Wouldn't you lock your door when you're away? Do the same with your data!

Dec 28, 2020 14 min read

In my previous post I talked a little bit about the lost update problem which can be minimized when working with task based API. But you can never consider this problem as totally solved while you do not lock your data!

So first, let’s remember the issue.

Lost update

Let’s say we have an app to manage the grocery list for a family, a classical web application with a web API behind it.

On that list the whole family indicate they need 2 bags of their favorite crisps (not gonna judge that). The rules in the family is simple: If you eat one bag you add a new one to the list.

First scenario

Bob is watching a movie while eating a bag of crips and as soone as this one is finished, he opens the application, sees there are already 2 to buy and makes it 3. But Raymond was in another room eating another bag of crisps with some friends and did exactly the same than Bob (sees 2 and makes it 3) at the same time.

So with no locking system, which amount of bag of crips the application will show next time? It will depends on how the API is designed: Maybe 3 if the API just receive the new number of bag of crisps):

Maybe 4 if the API receive the number of items to add on the list:

The second one is correct but not the first one.

Here we’re saved if the API choose the second option (add x elements instead of update the number) but does this mean we can avoid to lock our data?

Second scenario

Dad is cooking and notice the family has finished the last bottle of olive oil. He’s busy so he can’t add it himself to the grocery list so he’s screaming “Can someone add 1 bottle of olive oil to the list ?”.

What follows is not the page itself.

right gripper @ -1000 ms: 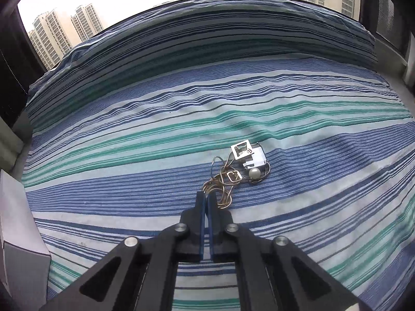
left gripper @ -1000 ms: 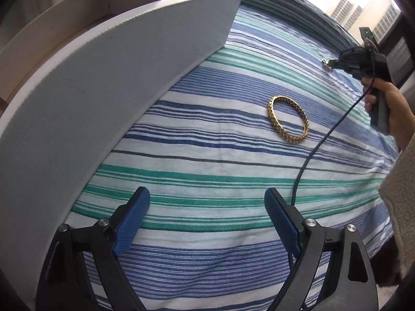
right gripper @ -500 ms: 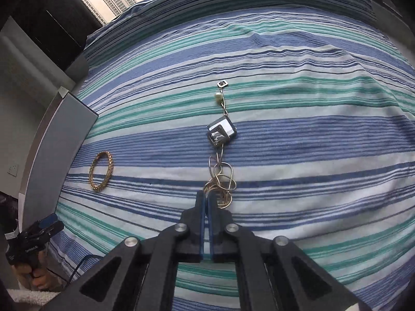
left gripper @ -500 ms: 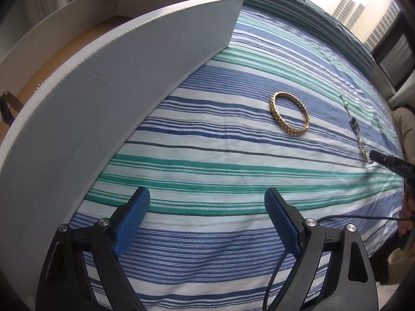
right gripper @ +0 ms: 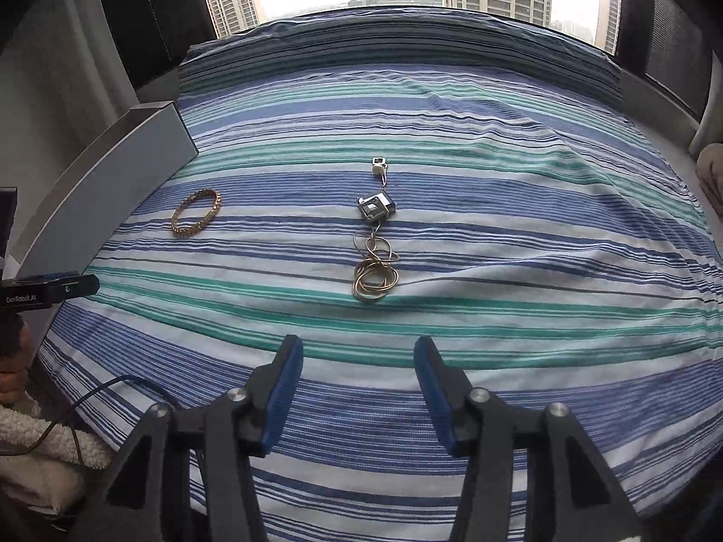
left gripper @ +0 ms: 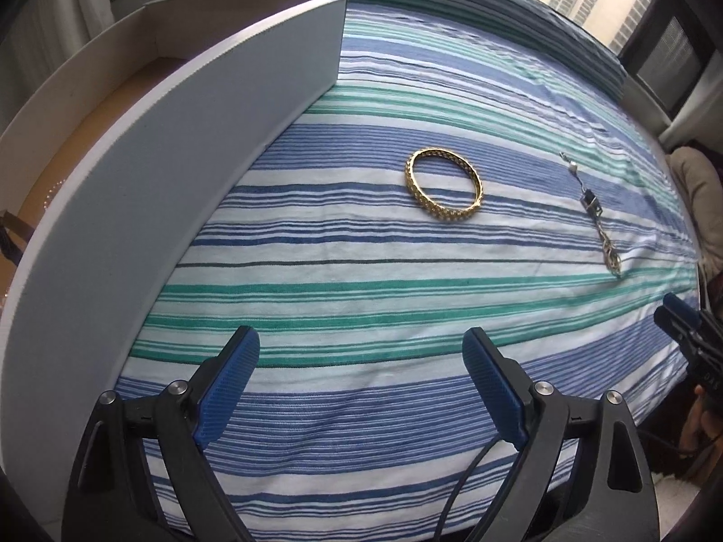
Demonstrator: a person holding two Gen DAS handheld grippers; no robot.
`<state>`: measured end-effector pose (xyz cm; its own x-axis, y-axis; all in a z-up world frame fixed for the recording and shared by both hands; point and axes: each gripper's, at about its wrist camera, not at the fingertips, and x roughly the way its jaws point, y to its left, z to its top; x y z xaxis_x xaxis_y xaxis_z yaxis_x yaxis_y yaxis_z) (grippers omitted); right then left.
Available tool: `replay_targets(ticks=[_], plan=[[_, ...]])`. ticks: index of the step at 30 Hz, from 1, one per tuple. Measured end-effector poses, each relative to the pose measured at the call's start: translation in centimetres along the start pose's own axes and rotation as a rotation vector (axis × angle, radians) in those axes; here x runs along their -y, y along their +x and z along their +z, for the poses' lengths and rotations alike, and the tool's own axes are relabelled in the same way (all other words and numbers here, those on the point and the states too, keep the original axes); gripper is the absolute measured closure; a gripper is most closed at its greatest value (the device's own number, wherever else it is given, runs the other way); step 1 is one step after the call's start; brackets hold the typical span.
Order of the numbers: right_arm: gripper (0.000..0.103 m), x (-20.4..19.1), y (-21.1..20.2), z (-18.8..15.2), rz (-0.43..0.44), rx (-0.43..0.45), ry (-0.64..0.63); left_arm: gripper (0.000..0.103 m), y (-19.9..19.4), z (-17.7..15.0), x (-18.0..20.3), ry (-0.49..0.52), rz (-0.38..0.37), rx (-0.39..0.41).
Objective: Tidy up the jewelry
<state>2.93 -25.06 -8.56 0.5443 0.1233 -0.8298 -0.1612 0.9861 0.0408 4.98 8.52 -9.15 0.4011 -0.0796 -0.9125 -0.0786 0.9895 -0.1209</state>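
A gold bangle (left gripper: 445, 185) lies on the striped bedsheet (left gripper: 361, 293), also in the right wrist view (right gripper: 196, 212). A gold chain necklace with a square pendant (right gripper: 374, 244) lies stretched out to its right, and shows in the left wrist view (left gripper: 592, 212). My left gripper (left gripper: 361, 379) is open and empty, well short of the bangle. My right gripper (right gripper: 357, 379) is open and empty, just short of the necklace's coiled end. A white box (left gripper: 158, 171) stands at the left.
The box's brown inside (left gripper: 58, 167) holds a strand of beads and a dark strap, partly hidden. The box wall (right gripper: 113, 180) borders the bed's left side. Black cables (left gripper: 470, 474) hang at the near bed edge. Windows lie beyond the bed.
My right gripper opened, let go of the necklace chain and drew back; the necklace now lies stretched on the sheet. The left gripper stayed open and shifted slightly.
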Motion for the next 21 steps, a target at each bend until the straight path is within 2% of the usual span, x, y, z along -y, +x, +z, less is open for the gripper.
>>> replay_targets(ticks=[8, 17, 21], plan=[[0.051, -1.2, -1.5, -0.1, 0.025, 0.053, -0.024, 0.011, -0.6, 0.9, 2.0, 0.042, 0.052, 0.046], [0.051, -1.6, -1.6, -0.7, 0.019, 0.04, -0.022, 0.01, -0.9, 0.9, 2.3, 0.065, 0.101, 0.073], [0.051, -1.6, -0.8, -0.8, 0.024, 0.002, -0.012, 0.01, -0.8, 1.1, 1.7, 0.084, 0.089, 0.073]])
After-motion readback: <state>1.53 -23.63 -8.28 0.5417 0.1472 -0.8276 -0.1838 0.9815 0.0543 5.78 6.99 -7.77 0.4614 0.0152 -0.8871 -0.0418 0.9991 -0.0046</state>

Bob hears that and opens the application, sees there is no bottle of olive oil to the list and add 2. You know the drill, Raymond is doing exactly the same at the same time…

How many bottles of olive oil do we have on the list? Once again it will depend… : Maybe 2 if the API just received the new number of bottle:

Maybe 2 if the API receive the number of items to add two times:

In this case the second option is not the correct one…

Data integrity

No matter how good you design your API you will have some concurrency issues when two timeframes (also known as sessions) overlap… And this could harm your data integrity. Either with the first way of doing (send the new number of item) which can result in a lost update in the first scenario. Or with the second way (add new elements to the existing ones) which is not a lost update but can lead to unwanted state in the second scenario.

The previous example can seem silly but imagine the same kind of issue with a critical system like health care, banking or payment?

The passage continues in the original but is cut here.